La cosa migliore di tutta questa faccenda è che quello che poi è diventato un libro, è in realtà nato come un diario. Era ai suoi figli e ai suoi nipoti (gli unici già in grado di sapere quanto peso avesse, abbia e abbia avuto per tutta la vita, quella minuta mora accanto a Umberto) che Sultana voleva raccontare ogni cosa. E solo a loro. Ma un giorno un'amica di sua figlia le consigliò: «Ma perché non ci fai un libro, con tutta questa roba?». E libro fu. In due stesure a dire il vero: la prima, ritirata, e questa, un po' più mansueta. Grazie alla quale oggi sappiamo anche di quella volta in cui, «in macchina Umberto, continuando a fissare la strada mi disse: “ti devo confessare una cosa, ho un figlio di quattro anni”» e lei si sentì «gelare».
Ci sono donne che chissà perché restano «invisibili» per troppi anni e uomini che chissà perché, tradendo ci tradiscono tutti, più di altri. Ma poi lo sappiamo benissimo il perché, Sultana è rimasta «opaca» dietro al suo uomo per una vita, ma sappiamo che opaca non poteva essere se era stato proprio lui a sceglierla; e sappiamo altrettanto bene che nell'immaginario comune un medico, e quel medico in particolare, è qualcuno che abbiamo bisogno di immaginare intonso come il camice al quale cadiamo addosso.

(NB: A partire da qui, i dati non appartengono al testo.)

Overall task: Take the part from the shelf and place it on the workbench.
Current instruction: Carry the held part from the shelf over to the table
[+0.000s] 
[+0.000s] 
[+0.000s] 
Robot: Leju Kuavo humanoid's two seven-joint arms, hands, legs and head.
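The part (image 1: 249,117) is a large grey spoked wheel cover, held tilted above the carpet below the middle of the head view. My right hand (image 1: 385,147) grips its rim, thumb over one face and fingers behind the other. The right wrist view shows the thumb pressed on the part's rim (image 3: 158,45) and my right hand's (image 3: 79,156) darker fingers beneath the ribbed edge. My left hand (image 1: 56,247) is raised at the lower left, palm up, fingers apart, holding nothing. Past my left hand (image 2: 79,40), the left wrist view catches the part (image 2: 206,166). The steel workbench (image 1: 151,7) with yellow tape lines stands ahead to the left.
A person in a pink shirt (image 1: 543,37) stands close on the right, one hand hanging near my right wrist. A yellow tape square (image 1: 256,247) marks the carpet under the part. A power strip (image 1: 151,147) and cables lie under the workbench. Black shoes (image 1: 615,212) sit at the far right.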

Invece la vita è passata, passa normale anche su quelli come loro. Lucida e sporca e inverte le parti. Che poi, a guardarli bene gli occhi di Sultana, si poteva capire tutto: due carboncini severi in mezzo alla faccia fiera. «In fin dei conti, poi cosa avrò mai scritto?! Il libro è pieno di elogi per mio marito, e tutti sapevano già tutto; ma era importtante che i miei figli e i miei nipoti sapessero...». Si riferiva «all'altra», a quell'oncologa bionda con la quale la gente era abituata a vedere suo marito. Che si alternava a lei agli appuntamenti con quella Milano bene che le faceva i sorrisi e per la quale Sultana indossava di buon grado le perle e andava dal parrucchiere e usciva ad adornare o forse a «sfoggiare» quel famosissimo marito bello, alto e «addomesticatamente» infedele, in fuga ma sotto controllo. ... Per esempio Sultana, a undici anni, essendo un'ebrea turca, finisce a Bergen Belsen e poi miracolosamente ne esce... Cosa sarà mai un capitolo da dedicare all'adulterio, in ottantun'anni vissuti davvero pericolosamente? Cosa sarà mai un settimo «figlio» dopo averne avuti sei, e a ver temuto per la vita di uno di loro (dopo che per la propria, da bimbetta)? Una bionda imprevista è una lite di condominio. Specie se la si riesce a infilare in un capitolo. Chissà perché Sultana non se l'è «permesso» prima quel nome, per i tanti anni «in mezzo» alla sua vita: c'è il suo destino in quel nome.